=== PROBLEM DESCRIPTION ===
Somewhere below is a line with "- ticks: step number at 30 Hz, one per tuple" and, later, a line with "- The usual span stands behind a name"; repeat those two lines and all the lines between them, exactly as they are.

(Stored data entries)
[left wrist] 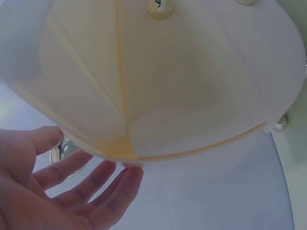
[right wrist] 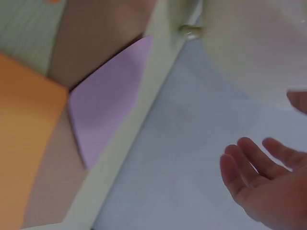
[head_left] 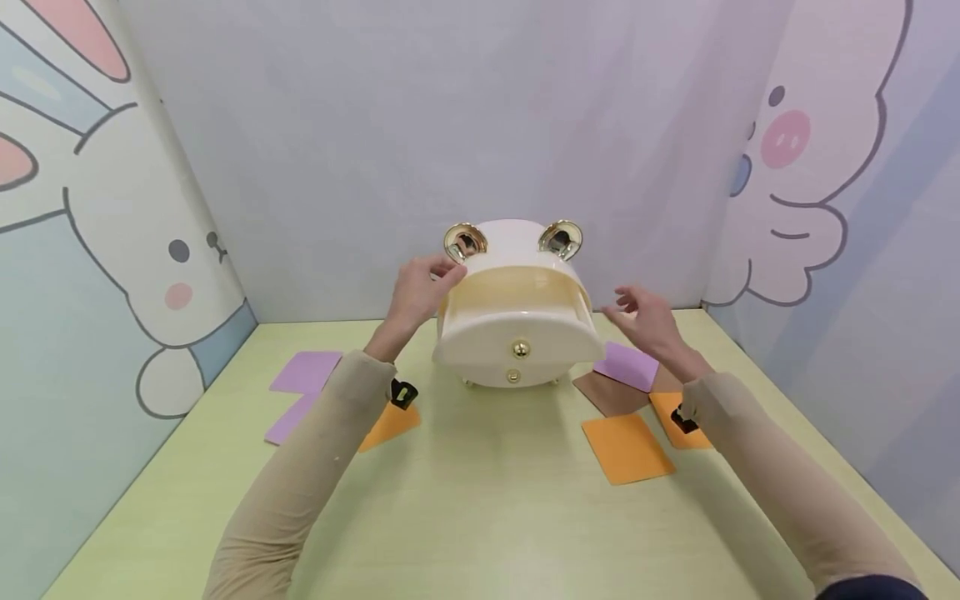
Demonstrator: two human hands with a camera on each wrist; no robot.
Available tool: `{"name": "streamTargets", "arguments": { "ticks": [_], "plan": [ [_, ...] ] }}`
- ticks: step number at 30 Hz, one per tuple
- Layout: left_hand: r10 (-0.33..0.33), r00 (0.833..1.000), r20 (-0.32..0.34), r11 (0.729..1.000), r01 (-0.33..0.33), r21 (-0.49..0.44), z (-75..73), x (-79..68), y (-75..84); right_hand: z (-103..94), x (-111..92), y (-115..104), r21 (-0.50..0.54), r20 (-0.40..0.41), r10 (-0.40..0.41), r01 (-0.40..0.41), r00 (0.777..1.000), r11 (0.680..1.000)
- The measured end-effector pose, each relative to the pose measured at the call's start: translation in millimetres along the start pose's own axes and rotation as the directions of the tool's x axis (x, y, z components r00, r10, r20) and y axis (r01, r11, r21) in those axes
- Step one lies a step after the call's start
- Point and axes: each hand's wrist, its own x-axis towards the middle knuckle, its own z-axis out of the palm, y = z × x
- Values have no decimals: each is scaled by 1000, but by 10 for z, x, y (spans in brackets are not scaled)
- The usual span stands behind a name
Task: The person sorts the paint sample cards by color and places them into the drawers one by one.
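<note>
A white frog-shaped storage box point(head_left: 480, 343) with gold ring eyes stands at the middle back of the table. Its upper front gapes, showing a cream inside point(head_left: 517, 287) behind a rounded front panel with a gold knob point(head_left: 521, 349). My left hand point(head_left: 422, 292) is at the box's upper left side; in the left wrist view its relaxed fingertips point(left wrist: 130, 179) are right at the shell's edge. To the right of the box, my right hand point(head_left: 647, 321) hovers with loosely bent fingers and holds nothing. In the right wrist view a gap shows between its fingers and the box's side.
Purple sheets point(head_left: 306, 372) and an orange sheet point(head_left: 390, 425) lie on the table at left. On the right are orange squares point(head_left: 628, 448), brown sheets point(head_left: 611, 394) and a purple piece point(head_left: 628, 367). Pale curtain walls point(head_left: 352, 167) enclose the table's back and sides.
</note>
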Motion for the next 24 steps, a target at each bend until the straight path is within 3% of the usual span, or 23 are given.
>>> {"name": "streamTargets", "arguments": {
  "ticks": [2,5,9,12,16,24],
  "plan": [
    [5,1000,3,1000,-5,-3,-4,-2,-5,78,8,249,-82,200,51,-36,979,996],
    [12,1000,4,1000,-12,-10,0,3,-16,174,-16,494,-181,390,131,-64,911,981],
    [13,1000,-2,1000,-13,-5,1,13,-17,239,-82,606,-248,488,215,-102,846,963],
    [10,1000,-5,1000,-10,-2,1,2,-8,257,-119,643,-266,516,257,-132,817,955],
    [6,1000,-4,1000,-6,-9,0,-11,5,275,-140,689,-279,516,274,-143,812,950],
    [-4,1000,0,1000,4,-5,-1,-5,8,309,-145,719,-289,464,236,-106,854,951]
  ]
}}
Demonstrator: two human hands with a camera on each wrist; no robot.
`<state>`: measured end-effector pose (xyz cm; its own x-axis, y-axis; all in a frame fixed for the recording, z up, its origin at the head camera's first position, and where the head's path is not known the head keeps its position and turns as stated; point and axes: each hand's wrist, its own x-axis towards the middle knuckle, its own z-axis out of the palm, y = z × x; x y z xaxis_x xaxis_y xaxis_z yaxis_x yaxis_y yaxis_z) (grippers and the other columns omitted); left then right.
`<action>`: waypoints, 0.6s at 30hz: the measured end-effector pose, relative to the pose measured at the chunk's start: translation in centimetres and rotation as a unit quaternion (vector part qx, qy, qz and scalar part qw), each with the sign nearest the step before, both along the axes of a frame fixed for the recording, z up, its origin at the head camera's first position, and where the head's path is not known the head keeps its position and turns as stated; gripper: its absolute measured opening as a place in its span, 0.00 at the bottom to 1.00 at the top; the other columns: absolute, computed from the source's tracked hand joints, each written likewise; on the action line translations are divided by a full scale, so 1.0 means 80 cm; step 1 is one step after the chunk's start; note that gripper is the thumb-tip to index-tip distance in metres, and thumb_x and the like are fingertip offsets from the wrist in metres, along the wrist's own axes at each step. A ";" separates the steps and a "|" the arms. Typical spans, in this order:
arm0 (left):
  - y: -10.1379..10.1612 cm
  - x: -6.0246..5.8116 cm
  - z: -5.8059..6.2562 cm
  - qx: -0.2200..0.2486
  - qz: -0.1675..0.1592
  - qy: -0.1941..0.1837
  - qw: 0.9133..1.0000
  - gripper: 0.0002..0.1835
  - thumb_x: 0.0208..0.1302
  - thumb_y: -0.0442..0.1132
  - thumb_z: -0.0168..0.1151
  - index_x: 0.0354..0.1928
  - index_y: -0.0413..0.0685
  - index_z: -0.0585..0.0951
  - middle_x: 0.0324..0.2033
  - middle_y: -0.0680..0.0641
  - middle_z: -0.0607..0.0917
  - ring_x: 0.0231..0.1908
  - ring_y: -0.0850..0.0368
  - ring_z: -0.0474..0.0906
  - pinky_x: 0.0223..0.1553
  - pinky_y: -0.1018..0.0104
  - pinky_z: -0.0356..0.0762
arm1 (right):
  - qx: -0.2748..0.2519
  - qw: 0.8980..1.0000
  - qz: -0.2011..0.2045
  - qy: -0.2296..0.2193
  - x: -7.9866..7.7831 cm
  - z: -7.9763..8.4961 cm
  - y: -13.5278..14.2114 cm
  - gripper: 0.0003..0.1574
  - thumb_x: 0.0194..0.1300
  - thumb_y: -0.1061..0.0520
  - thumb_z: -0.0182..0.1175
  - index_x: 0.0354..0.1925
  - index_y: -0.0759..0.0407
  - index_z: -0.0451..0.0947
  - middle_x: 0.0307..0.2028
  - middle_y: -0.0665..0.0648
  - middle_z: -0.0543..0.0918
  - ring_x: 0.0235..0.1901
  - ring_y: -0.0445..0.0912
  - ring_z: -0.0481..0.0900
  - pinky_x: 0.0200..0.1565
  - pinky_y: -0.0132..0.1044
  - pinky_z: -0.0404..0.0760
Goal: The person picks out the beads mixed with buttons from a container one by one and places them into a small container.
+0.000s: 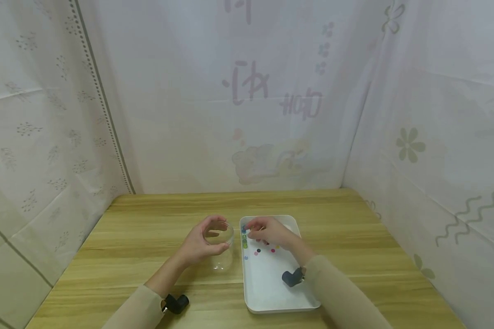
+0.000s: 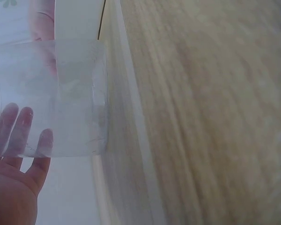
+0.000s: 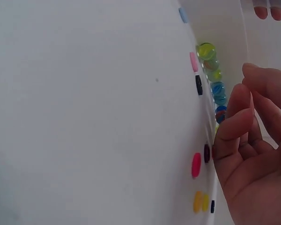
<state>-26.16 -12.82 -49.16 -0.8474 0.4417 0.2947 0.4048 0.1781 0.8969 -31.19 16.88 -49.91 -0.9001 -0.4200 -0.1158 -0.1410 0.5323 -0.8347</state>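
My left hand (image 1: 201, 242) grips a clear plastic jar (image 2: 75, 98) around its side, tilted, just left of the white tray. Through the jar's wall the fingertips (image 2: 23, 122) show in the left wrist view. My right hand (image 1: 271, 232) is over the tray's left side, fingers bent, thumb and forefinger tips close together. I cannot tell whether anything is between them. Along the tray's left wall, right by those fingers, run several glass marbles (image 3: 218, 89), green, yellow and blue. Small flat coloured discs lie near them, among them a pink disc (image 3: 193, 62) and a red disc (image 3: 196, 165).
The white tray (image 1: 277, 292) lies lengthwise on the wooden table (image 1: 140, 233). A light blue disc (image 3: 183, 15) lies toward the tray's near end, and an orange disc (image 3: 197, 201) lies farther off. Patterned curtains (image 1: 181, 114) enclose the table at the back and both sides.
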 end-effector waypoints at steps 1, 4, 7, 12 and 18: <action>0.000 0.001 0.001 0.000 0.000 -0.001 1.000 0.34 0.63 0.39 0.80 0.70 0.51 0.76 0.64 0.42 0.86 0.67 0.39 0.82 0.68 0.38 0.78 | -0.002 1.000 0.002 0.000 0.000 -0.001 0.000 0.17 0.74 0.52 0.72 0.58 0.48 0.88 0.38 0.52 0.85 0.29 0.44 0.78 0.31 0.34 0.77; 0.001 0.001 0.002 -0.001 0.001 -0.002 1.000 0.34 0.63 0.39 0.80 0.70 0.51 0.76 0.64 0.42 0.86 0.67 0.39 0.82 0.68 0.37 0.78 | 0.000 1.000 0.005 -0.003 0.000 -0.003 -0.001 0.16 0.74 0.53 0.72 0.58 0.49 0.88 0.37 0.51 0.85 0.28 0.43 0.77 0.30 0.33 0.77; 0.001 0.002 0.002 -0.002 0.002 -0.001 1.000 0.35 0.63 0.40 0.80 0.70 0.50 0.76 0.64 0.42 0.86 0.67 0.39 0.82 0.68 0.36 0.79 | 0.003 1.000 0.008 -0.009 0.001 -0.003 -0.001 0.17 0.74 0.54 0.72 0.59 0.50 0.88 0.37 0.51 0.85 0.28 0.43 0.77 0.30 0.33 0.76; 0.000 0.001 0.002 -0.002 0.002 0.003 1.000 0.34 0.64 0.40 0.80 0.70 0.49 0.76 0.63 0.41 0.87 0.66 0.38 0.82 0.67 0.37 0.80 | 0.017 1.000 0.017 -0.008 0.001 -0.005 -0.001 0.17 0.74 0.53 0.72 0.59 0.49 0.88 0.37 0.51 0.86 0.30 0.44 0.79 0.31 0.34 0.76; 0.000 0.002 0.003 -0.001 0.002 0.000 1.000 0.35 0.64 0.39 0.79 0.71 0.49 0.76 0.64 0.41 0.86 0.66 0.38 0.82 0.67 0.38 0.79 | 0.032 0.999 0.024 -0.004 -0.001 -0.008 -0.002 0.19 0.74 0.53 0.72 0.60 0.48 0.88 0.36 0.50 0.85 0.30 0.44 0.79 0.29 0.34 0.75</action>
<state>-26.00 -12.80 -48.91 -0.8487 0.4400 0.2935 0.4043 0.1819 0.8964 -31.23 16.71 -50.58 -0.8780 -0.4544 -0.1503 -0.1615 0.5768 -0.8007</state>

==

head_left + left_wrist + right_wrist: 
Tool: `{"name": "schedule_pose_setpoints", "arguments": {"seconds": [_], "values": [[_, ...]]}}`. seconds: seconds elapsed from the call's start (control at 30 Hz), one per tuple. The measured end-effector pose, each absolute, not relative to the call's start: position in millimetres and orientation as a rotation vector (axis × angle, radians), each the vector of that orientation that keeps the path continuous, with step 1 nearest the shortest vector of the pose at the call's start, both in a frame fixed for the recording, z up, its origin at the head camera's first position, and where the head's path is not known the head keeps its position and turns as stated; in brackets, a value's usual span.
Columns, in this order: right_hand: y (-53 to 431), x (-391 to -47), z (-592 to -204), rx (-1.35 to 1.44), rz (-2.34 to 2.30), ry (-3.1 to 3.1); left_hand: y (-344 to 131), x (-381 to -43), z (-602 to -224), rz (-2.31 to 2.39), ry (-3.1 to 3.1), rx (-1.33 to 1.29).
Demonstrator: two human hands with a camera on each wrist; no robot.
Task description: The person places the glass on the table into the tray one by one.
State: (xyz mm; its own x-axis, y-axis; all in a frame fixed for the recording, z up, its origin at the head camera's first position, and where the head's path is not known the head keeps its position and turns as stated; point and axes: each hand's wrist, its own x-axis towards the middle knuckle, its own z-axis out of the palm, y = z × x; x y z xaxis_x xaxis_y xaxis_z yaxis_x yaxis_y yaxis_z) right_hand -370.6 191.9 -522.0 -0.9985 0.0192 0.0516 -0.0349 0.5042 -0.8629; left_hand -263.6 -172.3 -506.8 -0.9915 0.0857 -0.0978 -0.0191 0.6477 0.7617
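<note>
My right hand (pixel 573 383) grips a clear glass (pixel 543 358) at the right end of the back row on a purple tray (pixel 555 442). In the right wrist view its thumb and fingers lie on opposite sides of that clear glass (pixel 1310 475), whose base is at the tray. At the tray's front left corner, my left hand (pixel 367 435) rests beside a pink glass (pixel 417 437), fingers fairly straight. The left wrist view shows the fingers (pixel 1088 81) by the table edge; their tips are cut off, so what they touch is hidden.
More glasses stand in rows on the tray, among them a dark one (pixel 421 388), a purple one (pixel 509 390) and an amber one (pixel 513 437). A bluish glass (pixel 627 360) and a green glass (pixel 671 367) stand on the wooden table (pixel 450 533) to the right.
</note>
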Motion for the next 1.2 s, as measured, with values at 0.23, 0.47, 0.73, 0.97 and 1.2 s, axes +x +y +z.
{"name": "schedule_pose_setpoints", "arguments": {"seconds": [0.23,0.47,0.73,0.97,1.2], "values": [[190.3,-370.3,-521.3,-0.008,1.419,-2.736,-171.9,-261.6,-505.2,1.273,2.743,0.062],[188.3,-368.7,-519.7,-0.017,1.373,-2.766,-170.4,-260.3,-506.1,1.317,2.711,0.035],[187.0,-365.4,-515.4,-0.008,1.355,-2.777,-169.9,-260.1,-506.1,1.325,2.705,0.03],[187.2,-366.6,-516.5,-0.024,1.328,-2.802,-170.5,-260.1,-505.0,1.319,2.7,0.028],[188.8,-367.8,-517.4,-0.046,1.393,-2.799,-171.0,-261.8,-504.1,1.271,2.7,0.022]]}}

=== RESPONSE ===
- ticks: step number at 30 Hz, one per tuple
- Layout: left_hand: r10 (-0.33..0.33), r00 (0.833..1.000), r20 (-0.32..0.34), r11 (0.729..1.000), r01 (-0.33..0.33), r21 (-0.49..0.44), z (-75..73), x (-79..68), y (-75..84); right_hand: z (-103..94), x (-111..92), y (-115..104), r21 (-0.50..0.54), r20 (-0.40..0.41), r10 (-0.40..0.41), r01 (-0.40..0.41), r00 (0.777..1.000), r11 (0.680..1.000)
- The measured end-effector pose, each relative to the pose measured at the call's start: translation in millimetres along the start pose's own axes and rotation as the directions of the tool's x axis (x, y, z components r00, r10, r20) and y axis (r01, r11, r21) in those axes
- Step one lies a step after the call's start
- Point and axes: each hand's wrist, its own x-axis towards the middle knuckle, its own z-axis out of the palm, y = z × x
- Values have no decimals: each is scaled by 1000, but by 10 for z, x, y (spans in brackets are not scaled)
- The usual span stands behind a name

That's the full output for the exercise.